▶ **What the exercise asks**: The exercise asks you to copy every line below in which "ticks" appears.

▶ **Dataset extract**:
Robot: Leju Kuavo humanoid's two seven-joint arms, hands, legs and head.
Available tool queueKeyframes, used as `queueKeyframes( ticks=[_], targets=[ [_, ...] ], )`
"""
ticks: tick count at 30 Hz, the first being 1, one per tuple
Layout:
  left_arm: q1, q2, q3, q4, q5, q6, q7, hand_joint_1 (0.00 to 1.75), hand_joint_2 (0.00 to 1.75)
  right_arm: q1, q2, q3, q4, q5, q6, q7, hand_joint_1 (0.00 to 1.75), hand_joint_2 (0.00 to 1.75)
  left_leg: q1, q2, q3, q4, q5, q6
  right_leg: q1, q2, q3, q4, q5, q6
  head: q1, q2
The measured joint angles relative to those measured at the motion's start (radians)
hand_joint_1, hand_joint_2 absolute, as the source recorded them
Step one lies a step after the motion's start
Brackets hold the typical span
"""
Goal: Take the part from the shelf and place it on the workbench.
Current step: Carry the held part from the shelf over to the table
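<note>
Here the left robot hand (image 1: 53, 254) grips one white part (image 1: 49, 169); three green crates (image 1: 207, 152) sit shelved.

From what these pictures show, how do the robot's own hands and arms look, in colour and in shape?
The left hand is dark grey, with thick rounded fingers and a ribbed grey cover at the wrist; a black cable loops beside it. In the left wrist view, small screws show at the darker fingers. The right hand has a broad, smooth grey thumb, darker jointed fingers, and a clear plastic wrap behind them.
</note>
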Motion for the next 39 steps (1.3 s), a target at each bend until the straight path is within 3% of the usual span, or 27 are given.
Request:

▶ **Response to this exercise**:
Available tool queueKeyframes, used as `queueKeyframes( ticks=[_], targets=[ [_, ...] ], )`
ticks: tick count at 30 Hz, the first being 1, one per tuple

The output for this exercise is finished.